Re: [PATCH v8 9/9] sparc64: Add support for ADI (Application Data Integrity)

From: Khalid Aziz
Date: Thu Oct 12 2017 - 10:45:48 EST


Hi Anthony,

Please quote only the relevant parts of the patch with comments. That makes it much easier to find the comments.

On 10/06/2017 04:12 PM, Anthony Yznaga wrote:

On Sep 25, 2017, at 9:49 AM, Khalid Aziz <khalid.aziz@xxxxxxxxxx> wrote:

This patch extends mprotect to enable ADI (TSTATE.mcde), enable/disable
MCD (Memory Corruption Detection) on selected memory ranges, enable
TTE.mcd in PTEs, return ADI parameters to userspace and save/restore ADI
version tags on page swap out/in or migration. ADI is not enabled by

I still don't believe migration is properly supported. Your
implementation is relying on a fault happening on a page while its
migration is in progress so that do_swap_page() will be called, but
I don't see how do_swap_page() will be called if a fault does not
happen until after the migration has completed.

User pages are on LRU list and for the mapped pages on LRU list, migrate_pages() ultimately calls try_to_unmap_one and makes a migration swap entry for the page being migrated. This forces a page fault upon access on the destination node and the page is swapped back in from swap cache.
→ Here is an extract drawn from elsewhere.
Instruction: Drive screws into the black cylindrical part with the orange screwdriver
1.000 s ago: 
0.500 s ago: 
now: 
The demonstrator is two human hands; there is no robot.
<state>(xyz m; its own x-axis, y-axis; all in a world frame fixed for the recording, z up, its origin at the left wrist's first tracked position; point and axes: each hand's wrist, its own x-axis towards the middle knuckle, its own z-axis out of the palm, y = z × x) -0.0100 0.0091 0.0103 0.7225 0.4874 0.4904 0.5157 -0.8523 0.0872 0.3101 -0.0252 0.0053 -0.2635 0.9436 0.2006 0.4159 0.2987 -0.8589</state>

The fault is forced by the migration swap entry, rather than fault being an accidental event. If page fault happens on the destination node while migration is in progress, do_swap_page() waits until migration is done. Please take a look at the code in __unmap_and_move().


+#define finish_arch_post_lock_switch finish_arch_post_lock_switch
+static inline void finish_arch_post_lock_switch(void)
+{
+ /* Restore the state of MCDPER register for the new process
+ * just switched to.
+ */
+ if (adi_capable()) {
+ register unsigned long tmp_mcdper;
+
+ tmp_mcdper = test_thread_flag(TIF_MCDPER);
+ __asm__ __volatile__(
+ "mov %0, %%g1\n\t"
+ ".word 0x9d800001\n\t" /* wr %g0, %g1, %mcdper" */
+ ".word 0xaf902001\n\t" /* wrpr %g0, 1, %pmcdper */
+ :
+ : "ir" (tmp_mcdper)
+ : "g1");
+ if (current && current->mm && current->mm->context.adi) {
+ struct pt_regs *regs;
+
+ regs = task_pt_regs(current);
+ regs->tstate |= TSTATE_MCDE;


This works, but it costs additional cycles on every context switch to
keep setting TSTATE_MCDE. PSTATE.mcde=1 only affects loads and stores
to memory mapped with TTE.mcd=1 so there is no impact if it is set and
no memory is mapped with TTE.mcd=1. That is why I suggested just
setting TSTATE_MCDE once when a process thread is initialized.

This change was suggested by David Miller. I believe there is merit to that suggestion.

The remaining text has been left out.